Taare zameen par (2007) was Aamir Khan’s début movie as director; and for a “beginner’s” movie, it’s a rather good
one. Does this sound rather bland? Yes, I admit, from the point of view of universal cinema quality. It’s probably because the story is just too predictable, and the perspective too well-known.
An ill-adapted schoolboy who faces exclusion because of his difference, and who finds a defender in the person of an open-eyed teacher. Nothing we’ve not seen a number of times! But in fact, the
film surprises because of its continuous attention to detail, and that’s something I’ve rarely seen in Indian cinema, where a lot of what is filmed doesn’t cost much in terms of thoughtfulness.
Why is this? Perhaps because of the industrial nature of cinema in India? But also because of the need to lengthen what could be told in half the time. I don’t mean that Taare zameen par is short; it isn’t, it’s often too long, in fact. But Aamir Khan’s touch is pleasant and precise; there are the animated bits at the
beginning; he doesn’t weigh down his film with a useless love-story, and even if some characters are rather simplified (the father, the teachers, the headmaster), his main character, Ishaan
(Darsheel Safary),
is truly good, as well as Aamir himself. A special mention to Tisca Chopra, the torn mother of the story.

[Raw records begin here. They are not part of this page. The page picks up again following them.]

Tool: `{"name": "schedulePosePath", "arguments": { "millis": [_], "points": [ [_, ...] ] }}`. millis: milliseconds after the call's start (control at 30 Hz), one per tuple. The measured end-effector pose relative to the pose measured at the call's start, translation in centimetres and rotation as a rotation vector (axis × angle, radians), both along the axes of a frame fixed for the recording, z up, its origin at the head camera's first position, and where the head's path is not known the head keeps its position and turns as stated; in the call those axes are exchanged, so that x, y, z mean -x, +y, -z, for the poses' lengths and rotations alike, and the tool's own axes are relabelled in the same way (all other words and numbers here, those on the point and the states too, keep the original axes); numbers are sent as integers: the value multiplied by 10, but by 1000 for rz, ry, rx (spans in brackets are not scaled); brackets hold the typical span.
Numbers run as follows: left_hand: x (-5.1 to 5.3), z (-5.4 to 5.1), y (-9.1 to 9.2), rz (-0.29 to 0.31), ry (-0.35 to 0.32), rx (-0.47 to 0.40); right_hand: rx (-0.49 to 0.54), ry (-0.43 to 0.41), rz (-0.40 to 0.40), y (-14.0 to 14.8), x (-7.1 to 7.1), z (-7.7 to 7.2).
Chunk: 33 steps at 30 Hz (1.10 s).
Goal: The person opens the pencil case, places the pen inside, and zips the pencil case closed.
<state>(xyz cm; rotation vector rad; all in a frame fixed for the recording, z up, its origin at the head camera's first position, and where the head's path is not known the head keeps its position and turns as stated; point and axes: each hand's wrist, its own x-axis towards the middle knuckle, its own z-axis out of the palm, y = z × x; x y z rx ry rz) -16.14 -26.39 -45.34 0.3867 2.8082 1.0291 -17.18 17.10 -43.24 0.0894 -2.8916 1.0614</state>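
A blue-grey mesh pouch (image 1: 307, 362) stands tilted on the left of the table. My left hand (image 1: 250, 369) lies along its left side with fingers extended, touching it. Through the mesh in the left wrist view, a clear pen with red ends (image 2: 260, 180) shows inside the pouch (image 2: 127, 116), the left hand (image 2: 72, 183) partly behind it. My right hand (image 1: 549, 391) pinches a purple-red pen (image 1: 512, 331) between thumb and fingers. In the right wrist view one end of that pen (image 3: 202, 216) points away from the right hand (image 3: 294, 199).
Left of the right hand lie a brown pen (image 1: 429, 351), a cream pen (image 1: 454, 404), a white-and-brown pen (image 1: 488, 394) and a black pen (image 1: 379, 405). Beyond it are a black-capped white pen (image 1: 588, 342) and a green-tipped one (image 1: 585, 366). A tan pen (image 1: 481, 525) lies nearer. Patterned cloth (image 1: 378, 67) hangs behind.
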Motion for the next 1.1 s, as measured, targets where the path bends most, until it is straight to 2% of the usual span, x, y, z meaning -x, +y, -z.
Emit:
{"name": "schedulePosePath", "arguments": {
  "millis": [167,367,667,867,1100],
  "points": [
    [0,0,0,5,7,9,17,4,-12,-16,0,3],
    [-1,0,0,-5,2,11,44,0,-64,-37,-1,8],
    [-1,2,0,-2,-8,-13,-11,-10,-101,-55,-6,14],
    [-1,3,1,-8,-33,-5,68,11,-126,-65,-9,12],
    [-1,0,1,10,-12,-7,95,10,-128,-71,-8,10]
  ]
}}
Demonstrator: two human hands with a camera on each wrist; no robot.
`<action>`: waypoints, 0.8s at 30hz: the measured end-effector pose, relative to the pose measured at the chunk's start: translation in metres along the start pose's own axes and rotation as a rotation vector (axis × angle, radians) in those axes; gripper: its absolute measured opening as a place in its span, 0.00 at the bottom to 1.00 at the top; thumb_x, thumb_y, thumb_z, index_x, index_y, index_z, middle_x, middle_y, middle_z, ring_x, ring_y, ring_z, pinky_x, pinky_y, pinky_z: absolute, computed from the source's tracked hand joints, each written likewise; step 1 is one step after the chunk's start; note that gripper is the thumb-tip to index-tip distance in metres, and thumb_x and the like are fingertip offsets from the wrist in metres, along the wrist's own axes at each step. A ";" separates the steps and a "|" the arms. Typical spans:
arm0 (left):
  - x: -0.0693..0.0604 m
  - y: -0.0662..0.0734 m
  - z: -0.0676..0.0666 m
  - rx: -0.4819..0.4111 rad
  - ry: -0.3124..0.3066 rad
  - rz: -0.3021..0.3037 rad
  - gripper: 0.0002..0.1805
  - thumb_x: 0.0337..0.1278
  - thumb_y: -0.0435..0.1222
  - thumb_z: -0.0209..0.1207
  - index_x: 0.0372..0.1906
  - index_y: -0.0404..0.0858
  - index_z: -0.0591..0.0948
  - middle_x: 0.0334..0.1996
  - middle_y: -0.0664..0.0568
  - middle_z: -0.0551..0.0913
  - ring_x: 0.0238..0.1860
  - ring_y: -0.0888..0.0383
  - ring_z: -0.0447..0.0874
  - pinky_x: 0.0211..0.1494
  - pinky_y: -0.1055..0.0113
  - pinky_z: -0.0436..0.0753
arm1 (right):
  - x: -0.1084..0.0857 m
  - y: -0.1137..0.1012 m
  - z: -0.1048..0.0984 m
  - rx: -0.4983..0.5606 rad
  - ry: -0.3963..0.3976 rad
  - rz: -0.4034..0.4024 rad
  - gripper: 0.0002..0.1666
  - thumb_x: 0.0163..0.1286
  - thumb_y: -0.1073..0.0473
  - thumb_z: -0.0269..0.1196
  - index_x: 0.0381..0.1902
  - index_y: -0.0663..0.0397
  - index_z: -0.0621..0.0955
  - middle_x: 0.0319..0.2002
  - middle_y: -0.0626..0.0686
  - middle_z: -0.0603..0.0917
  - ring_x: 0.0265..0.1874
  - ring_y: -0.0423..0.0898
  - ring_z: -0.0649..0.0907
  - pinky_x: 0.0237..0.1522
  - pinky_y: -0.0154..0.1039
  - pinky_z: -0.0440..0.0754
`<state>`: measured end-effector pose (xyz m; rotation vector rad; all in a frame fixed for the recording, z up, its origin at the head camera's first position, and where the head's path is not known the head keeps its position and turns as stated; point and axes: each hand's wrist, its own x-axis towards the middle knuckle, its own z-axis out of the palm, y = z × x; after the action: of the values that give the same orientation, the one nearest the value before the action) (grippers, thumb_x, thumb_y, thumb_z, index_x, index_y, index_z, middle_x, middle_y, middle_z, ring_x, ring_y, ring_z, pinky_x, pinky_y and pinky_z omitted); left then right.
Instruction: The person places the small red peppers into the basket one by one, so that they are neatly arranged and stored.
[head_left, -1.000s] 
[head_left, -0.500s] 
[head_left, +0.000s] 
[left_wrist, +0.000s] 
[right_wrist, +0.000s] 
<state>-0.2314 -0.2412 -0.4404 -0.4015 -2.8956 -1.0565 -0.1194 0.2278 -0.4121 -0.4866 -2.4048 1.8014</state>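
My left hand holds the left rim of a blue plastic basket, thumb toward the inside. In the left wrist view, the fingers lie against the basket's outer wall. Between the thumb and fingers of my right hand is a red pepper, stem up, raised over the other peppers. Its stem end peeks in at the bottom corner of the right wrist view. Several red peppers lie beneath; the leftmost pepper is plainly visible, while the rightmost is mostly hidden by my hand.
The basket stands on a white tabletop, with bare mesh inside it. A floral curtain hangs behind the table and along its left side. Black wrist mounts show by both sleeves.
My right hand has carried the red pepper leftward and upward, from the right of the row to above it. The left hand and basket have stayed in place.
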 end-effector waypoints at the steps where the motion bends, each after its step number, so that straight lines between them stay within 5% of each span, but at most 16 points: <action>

So all in all, a solid movie considering the odds.
A beautiful lady, to boot.
Much of the enthusiasm for the film (there are 24 pages of ecstatic appreciation on Imdb!) probably comes from this approach: “Only when Aamir reveals after the first half of the film that the child has Dyslexia, I realized the complexity of the poor child. Yes, I was ignorant of the symptoms until then. I'm sure most people were before this movie.” (Altaaf Jaffer on Imdb) Indeed, if for you, dyslexia was a sort of mystery before you watched the film, perhaps you will share this spectator’s feeling; but over here in the West, this educational difficulty is rather well known, and if parents might be ignorant about it, no teacher in any primary school in Europe would react the way the teachers do in the film. Such an attitude reminds us of Dickensian practises, but it is simply impossible today. So obviously, the film, whose suspense is partly dependent on the revelation of Ishaan’s disorder (cf. the scene where Nikumbh tells Ishaan’s dumbfounded parents), fails to create the effect it was made to create.
And predictability is also an issue: what can be achieved artistically by filming such a conventional story? I do not criticise the film’s intention as a social and moral awakener, if indeed the
targeted audience needed this. But from an artistic point of view, it has much to lose, and that’s what happens. A few commentators go as far as to call the film manipulative: well, before I
answer, here’s one of them:
“There was a perceptible manipulation from the very beginning to make the audience go through the emotional ride, which was made to climax in such a way that most people would not be able to help control their tears. But exactly how honest and true was this film in its endeavor? (…) Trust me, although I found a film like Om Shanti Om absolutely disgusting, meaningless and stupidity epitomized, looking back I think the makers of OSO were more honest and genuine in their approach. They made it absolutely clear that they were making a completely melodramatic, over-the-top, loud and exaggerated 70's spoof. TZP, on the other hand, is also loud, melodramatic and over-the-top in the garb of being sensitive, delicate and intellectual. (…) Aamir is no doubt one of the best we have, but if we are truly looking at using the wonderful medium of movie-making to tell stories, and not just a method of proclaiming our intellectual capabilities - we should probably start being a bit more matured at using it.” (Imdb’s strawberryclouds)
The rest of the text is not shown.